EXERCISE OBJECTIVE |
Take every line from the material that has the word "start" in it.
════════
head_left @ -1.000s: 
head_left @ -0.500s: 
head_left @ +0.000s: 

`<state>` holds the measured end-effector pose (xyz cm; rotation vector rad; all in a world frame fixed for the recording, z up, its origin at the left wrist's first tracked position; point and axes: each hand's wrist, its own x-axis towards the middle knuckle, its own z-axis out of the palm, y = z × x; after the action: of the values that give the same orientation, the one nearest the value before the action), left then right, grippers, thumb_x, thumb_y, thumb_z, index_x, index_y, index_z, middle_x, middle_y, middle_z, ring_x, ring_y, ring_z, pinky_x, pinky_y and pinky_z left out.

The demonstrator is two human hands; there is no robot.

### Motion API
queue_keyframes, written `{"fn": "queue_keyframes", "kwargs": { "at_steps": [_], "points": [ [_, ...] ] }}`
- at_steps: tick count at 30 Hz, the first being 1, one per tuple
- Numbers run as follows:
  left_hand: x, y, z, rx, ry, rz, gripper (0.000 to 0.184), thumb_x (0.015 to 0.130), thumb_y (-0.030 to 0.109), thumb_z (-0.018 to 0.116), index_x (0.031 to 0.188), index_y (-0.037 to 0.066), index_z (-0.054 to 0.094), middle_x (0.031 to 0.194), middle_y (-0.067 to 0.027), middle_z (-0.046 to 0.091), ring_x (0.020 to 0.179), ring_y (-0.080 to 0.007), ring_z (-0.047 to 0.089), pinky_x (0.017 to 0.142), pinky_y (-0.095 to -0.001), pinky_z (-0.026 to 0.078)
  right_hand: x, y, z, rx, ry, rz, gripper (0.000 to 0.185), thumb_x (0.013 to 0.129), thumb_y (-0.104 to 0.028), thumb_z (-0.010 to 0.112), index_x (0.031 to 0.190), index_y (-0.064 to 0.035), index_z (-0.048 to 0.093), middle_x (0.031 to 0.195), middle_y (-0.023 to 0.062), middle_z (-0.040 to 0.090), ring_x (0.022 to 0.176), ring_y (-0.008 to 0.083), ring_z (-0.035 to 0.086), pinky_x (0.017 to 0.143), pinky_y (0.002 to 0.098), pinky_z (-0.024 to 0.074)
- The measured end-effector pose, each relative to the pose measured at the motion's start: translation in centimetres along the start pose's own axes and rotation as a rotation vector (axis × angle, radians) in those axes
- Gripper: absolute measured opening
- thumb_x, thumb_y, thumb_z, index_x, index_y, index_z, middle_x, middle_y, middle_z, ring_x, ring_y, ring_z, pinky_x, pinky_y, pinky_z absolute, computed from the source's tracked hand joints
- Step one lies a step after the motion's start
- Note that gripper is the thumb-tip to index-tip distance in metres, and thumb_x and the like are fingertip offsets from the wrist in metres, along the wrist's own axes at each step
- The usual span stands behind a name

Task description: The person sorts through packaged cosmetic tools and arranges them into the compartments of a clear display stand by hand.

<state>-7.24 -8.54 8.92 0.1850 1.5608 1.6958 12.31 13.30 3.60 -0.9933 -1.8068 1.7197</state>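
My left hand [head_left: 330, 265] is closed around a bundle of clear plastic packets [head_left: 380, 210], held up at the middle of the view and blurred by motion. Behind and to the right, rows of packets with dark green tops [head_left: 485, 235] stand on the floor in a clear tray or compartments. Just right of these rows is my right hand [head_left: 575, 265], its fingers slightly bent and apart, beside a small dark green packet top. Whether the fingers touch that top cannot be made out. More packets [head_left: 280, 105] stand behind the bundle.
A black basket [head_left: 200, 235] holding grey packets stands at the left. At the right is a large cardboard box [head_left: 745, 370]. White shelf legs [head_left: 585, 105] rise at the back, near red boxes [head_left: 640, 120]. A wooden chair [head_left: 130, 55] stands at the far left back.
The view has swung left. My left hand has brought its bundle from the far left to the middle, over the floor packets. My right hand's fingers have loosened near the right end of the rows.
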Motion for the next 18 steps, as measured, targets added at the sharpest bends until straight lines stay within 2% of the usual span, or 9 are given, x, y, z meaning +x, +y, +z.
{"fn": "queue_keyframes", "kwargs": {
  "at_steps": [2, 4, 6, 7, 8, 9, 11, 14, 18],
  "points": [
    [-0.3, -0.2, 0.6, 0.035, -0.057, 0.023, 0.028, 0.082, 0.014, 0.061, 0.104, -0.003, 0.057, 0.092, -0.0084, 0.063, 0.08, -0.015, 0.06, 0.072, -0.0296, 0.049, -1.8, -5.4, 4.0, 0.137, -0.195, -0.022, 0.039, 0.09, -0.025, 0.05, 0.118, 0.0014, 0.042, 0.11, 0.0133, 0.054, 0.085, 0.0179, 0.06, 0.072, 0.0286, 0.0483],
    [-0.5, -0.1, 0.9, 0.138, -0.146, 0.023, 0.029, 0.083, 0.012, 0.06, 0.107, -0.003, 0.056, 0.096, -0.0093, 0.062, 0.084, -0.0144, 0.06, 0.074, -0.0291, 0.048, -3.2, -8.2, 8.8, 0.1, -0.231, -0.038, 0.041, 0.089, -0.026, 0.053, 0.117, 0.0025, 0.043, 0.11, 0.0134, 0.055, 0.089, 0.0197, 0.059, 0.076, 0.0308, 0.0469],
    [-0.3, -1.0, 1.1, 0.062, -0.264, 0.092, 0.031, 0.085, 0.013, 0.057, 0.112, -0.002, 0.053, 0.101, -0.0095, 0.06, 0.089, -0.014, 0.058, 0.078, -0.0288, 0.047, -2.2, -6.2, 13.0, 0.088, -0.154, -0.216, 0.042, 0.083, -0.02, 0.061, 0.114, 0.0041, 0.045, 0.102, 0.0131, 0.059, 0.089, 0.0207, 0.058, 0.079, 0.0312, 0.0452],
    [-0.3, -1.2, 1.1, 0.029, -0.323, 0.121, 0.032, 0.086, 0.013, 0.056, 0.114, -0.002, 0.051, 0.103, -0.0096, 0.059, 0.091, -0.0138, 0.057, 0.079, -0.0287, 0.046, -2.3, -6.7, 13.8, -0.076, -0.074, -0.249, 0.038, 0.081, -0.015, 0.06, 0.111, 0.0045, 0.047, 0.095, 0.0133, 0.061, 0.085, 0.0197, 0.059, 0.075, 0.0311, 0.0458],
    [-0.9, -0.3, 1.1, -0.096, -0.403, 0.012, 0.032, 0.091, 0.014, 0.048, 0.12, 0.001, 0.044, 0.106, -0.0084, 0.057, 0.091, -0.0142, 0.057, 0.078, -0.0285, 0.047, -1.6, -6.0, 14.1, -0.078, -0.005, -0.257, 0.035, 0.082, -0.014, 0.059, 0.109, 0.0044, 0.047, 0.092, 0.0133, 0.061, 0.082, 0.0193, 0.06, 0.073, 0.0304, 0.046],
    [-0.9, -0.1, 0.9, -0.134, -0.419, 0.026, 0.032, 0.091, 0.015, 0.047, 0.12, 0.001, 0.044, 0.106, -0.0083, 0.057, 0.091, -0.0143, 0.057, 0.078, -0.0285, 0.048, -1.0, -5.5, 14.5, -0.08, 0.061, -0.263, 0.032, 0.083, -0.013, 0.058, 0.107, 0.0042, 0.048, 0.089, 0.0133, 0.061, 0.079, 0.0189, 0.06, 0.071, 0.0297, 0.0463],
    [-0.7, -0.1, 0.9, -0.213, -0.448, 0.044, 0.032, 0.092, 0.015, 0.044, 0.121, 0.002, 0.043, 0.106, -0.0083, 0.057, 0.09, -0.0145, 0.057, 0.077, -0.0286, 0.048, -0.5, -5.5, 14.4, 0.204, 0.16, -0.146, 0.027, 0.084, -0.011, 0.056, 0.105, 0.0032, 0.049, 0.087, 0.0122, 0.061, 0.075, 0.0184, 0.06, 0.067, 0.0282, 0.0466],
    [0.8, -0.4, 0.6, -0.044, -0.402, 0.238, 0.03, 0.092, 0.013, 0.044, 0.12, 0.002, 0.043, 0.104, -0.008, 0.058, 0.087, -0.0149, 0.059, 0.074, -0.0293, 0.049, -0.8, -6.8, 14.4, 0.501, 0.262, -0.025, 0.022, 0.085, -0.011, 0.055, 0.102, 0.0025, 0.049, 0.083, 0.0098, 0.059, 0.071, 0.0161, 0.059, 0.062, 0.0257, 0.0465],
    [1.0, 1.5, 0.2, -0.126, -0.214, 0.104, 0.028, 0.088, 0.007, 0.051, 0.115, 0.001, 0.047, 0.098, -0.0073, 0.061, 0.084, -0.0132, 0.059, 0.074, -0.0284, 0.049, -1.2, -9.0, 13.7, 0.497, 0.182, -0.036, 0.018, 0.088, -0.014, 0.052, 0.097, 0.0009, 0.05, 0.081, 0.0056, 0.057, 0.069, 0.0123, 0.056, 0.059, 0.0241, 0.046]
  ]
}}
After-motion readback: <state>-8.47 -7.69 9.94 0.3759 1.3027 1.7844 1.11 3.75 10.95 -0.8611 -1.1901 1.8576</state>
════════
REPLY |
- The measured end-effector pose, each relative to the pose measured at the motion's start: translation in centimetres along the start pose's own axes and rotation as a rotation vector (axis × angle, radians) in those axes
- Step one lies a step after the motion's start

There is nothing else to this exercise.